E poi, ancora, osserviamo il “giardino degli astri”, e anche come le energie cosmiche regolino le vite degli esseri viventi, e con loro quelle dei giardini. Così l’agricoltura biodinamica, e da sempre i lavoratori della terra e i veri giardinieri, riconoscono e rispettano i ritmi delle stelle e dei pianeti, soprattutto della luna, e a essi accordano con precisione il calendario delle loro colture. Questo rispetto discende da una visione, è frutto di un atteggiamento: “Essere attenti al cielo significa accettare di collaborare con gli astri, rinunciando al progetto di un qualsiasi dominio dell’uomo sulla natura”. Come altrove, in questo piccolo libro, con due righe filanti tra una pagina e l’altra, poco prima della definzione di un nodo lunare o della geometria di un’aiuola, Clément esprime un presupposto imprescindibile, una scelta etica profonda e definitiva. Dopo avere stabilito un punto fermo, qui prosegue con la descrizione, in alcuni passaggi precisa come un rilievo topografico, dei Jantar Mantar fatti costruire da Jai Singh II nell’India del Nord, giardini astronomici per entare nel giardino dello spirito, per comprendere il cosmo.

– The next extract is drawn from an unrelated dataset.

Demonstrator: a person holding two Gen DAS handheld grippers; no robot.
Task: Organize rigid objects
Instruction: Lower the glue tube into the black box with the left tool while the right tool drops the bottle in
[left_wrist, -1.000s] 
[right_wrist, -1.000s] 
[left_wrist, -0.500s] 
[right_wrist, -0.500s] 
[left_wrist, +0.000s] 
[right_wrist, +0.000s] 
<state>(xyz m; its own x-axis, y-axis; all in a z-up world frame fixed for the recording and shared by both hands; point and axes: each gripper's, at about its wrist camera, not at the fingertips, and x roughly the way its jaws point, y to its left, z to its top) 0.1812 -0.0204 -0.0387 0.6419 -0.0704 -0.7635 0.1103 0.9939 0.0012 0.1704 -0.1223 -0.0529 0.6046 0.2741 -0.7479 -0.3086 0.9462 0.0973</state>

Dopo un capitolo intitolato “Il sogno della lumaca” ­– che parla di gusci e di protezione, di tempo e di lentezza – e prima di lasciare spazio a una breve bibliografia ragionata, Clément conclude, un po’ a sorpresa, con  “Il documento a punti”, un racconto fantascientifico-apocalittico che in qualche modo condensa in forma di fiction tutto il contenuto del libro. In un mondo futuro, il cui territorio è segnato dalla costruzione ossessiva di barriere tra i popoli (i Muri Anti-Rom) si sono formati, quasi per paradosso, dei vitalissimi “corridoi biologici”, ovvero dei parchi lineari che occupano lo spazio residuo tra le muraglie di cemento, le terre di nessuno residue tra le varie, blindate, regioni geografiche. Risvolto imprevisto di una politica planeteria e coercitiva di contrasto all’ibridazione e al libero movimento, queste strisce di terreno abbandonate a se stesse sono diventate riserve preziose di biodiversità. Compreso tale scenario, seguiamo il giardiniere Jordi, custode devoto e consapevole di uno di questi parchi, nella sua angosciosa avventura all’interno di un futuribile fitoshop in cui si è avventurato alla ricerca di una Schizophragma Hydrangeoides, ignaro che questa sua iniziativa innocente lo costringerà a un processo di redenzione. Il finale è, appunto, un finale, ed è ovviamente meglio lasciarlo alle parole di Clément.

[Leggendo solo ora altre recensioni del libro, ritrovo citati molti degli episodi di cui ho qui parlato. Questo non mi dispiace, perché mi sembra una conferma dell’efficacia della scrittura di Clément (credo ottimamente conservata nella traduzione italiana) che riesce a fissare nella memoria di chi lo segue in questo suo viaggio una serie di immagini quasi indelebili. Un po’ come accade per le scene madri di un film.]